PAVED WITH GOOD INTENTIONS: The NGO Experience in North Korea, edited by L. Gordon Flake and Scott Snyder. Praeger Publishers, 2003, 176 pp., $45 (cloth).

Pity the poor nongovernmental organizations trying to work in North Korea. They face a monumental challenge — aiding a society that is starving and crumbling — yet their standard operating procedures don’t work and they have little or no leverage when dealing with Pyongyang. It is, by all accounts, a lose-lose situation.

L. Gordon Flake and Scott Snyder, two of America’s leading North Korea watchers, serve up a concise and informative account of the grim frustration that dominates NGO efforts in North Korea. It details the NGO experience from American, South Korean and European perspectives. Sadly, they are all similar: shared hopes, thwarted ambitions and real ambivalence about the impact such organizations can have on North Korea. NGO officials worry that their efforts support a corrupt and militaristic regime, with little tangible effect on the people who need aid most. Those fears appear well founded.

Accurate information on the scale of the North Korea crisis is hard to come by, but there is now virtually universal agreement that the difficulties are massive and structural. One authoritative estimate concludes that the famine of the late 1990s resulted in the deaths of 600,000 to 1 million people out of a prefamine population of 22 million. The authors in this study agree that “the U.N. World Food Program has now become an essential crutch upon which North Korea depends for its survival.”

The various authors detail a lengthy list of impediments to their relief efforts, the most significant of which is the government in Pyongyang. Normally, humanitarian organizations work in failed states where the central authority has collapsed. In North Korea, however, the state is a strong as ever and NGOs have to work with, around and through Pyongyang. As Snyder notes in his introduction, “the primary North Korean objective in dealing with U.N. organization representatives and NGO monitors in the country were clear: minimize contact and channels of communication with ordinary people and control access to the broader North Korean public, while drawing in as many resources as possible.”

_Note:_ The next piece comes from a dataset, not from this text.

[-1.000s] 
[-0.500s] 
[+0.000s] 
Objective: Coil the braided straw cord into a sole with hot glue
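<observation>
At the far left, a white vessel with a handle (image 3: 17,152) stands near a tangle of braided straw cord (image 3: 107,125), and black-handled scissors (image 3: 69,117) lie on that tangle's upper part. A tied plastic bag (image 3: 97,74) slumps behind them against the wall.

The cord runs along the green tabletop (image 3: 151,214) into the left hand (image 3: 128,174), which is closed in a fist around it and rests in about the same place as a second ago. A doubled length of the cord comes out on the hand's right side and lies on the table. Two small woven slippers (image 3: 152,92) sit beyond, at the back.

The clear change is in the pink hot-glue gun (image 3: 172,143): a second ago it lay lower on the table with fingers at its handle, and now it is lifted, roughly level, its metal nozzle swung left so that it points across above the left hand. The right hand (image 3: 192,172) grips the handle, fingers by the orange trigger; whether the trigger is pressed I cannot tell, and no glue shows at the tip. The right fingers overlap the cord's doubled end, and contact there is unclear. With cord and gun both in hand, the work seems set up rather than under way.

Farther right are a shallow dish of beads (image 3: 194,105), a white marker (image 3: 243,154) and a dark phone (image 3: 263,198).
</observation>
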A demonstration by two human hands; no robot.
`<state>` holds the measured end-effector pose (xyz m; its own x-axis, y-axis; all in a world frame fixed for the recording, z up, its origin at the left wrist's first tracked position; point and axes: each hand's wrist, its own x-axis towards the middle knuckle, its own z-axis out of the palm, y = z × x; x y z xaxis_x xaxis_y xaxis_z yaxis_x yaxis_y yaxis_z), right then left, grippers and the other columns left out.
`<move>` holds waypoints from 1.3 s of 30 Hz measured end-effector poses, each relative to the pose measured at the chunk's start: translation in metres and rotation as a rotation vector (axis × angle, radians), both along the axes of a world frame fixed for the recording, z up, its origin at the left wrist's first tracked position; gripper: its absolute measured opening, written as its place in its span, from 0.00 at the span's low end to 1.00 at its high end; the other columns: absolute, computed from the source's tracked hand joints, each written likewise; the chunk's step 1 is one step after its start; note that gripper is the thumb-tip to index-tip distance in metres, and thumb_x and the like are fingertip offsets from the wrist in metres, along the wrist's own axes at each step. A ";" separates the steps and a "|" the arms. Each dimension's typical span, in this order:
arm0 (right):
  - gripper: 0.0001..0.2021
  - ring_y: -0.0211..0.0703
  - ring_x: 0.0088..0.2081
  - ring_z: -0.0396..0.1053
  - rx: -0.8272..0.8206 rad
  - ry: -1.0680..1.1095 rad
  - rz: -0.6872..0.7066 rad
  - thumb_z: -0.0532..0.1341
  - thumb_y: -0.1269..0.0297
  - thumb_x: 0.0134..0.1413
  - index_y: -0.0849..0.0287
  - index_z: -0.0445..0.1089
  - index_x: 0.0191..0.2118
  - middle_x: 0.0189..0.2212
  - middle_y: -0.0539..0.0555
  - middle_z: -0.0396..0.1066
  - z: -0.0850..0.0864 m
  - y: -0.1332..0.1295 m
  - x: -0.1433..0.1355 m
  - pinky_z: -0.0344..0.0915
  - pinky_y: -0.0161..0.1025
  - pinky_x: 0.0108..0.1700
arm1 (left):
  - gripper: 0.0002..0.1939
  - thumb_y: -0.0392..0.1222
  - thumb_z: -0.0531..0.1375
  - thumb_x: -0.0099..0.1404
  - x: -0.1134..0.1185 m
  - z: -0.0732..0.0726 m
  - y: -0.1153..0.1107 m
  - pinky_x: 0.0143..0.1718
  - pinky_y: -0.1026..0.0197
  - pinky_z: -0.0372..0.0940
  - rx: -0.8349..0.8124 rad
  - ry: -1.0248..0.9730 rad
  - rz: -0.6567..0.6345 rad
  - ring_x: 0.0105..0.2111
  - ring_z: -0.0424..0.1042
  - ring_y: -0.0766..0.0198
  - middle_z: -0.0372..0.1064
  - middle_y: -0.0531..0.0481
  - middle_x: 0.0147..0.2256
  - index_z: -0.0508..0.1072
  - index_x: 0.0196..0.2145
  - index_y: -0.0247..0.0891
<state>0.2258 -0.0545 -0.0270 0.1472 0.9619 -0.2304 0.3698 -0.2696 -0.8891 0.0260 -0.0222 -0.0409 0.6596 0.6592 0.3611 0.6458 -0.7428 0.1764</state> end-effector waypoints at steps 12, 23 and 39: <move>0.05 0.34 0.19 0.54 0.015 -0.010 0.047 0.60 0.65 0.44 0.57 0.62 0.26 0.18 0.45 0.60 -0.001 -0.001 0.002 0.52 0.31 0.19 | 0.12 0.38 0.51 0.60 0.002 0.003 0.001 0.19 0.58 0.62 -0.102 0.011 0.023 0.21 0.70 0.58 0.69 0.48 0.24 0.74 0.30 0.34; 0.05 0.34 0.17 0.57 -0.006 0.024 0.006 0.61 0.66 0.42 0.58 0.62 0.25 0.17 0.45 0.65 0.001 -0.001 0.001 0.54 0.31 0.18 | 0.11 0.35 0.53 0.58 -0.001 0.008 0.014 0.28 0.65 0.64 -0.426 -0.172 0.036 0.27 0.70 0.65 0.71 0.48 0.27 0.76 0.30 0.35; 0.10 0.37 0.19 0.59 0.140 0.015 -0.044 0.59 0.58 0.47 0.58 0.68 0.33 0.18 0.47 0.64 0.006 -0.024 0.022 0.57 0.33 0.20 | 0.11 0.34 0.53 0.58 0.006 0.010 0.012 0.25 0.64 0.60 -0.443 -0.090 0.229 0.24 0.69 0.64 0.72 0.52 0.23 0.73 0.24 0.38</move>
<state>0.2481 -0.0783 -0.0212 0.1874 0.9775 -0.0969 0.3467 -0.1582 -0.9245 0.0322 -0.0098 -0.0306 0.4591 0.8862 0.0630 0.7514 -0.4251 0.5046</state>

As Flake explains in his chapter on the U.S. NGO experience, “From a DPRK perspective, it was unlikely that NGOs were anything other than either a Trojan horse intent on destroying the North Korean regime or intelligence gathering tools of the U.S. intelligence community.”

Thus, the government did everything possible to isolate NGO workers. Korean speakers were forbidden. Local contacts were continually replaced to frustrate attempts to build personal relationships. With rare exceptions, NGOs were not allowed to establish local offices, and visas were usually given only for short stays. The prospect of having to reapply theoretically forced NGOs to toe a politically correct line.

A regime that trumpeted its philosophy of self-reliance was embarrassed by being forced to ask for aid (although Pyongyang typically claimed that countries were asking North Korea to accept the aid as if it were a gift.) Attempts to find out just what the real situation was — a prerequisite to ensuring that aid was put to the best use — often backfired. The horrifying results of the 1998 nutrition survey — which showed widespread malnutrition and starvation — are widely suspected of having precluded any more such surveys.

Those uniquely North Korean difficulties were compounded by the usual turf battles among ministries and differing interests between rural and central authorities. In addition, the authors note that there was “a heavy focus on materials rather than advice. This is particularly challenging for NGOs reared on the notion that ‘teach a man to fish and you feed him for lifetime.’ North Koreans insisted not only that they knew how to fish, but that Kim Il-sung had invented fishing.”

Michael Schloms, a German NGO specialist, argues that European organizations approached their task with different objectives. Since aid was intended to change the North Korean mind-set — to “open their minds” — the “concrete goals of assistance, whether relief, rehabilitation, or structural reform, are secondary.” But for other groups, which focused on actually changing the situation on the ground, running the North Korean gauntlet “turned organizations once disposed to help into opponents of the regime.” Strict controls on NGOs have increased donor fatigue, helped catalyze advocacy groups take up the issue of human rights in North Korea, and raised the bar for Pyongyang as it tries to win international acceptance.

In other words — and ironically — North Korea’s obstructionism has only made it more difficult to secure its most important objective: the survival of the current leadership. Snyder concludes, “by imposing strict controls on international aid workers in ways that often prevented humanitarian NGOs from fulfilling their mission to North Korea, the North Korean authorities have succeeded in stimulating an international response that has further eroded prospects for North Korea to achieve its fundamental goal of regime survival.”

This dilemma will become sharper in the weeks and months ahead. North Korea’s economic difficulties are not going to go away. The country will continue to be reliant on the international community for vital support and assistance, at a time of increasing demands for aid elsewhere, such as Iraq and Afghanistan. If the six-party talks bear fruit, the resulting deal will invariably include economic assistance and humanitarian aid. If — or rather, when — those arrangements are institutionalized, then the issues examined in “Paved with Good Intentions” will become even more pressing. If the regime collapses, then the situation would become even more urgent still. We won’t be able to say we weren’t forewarned.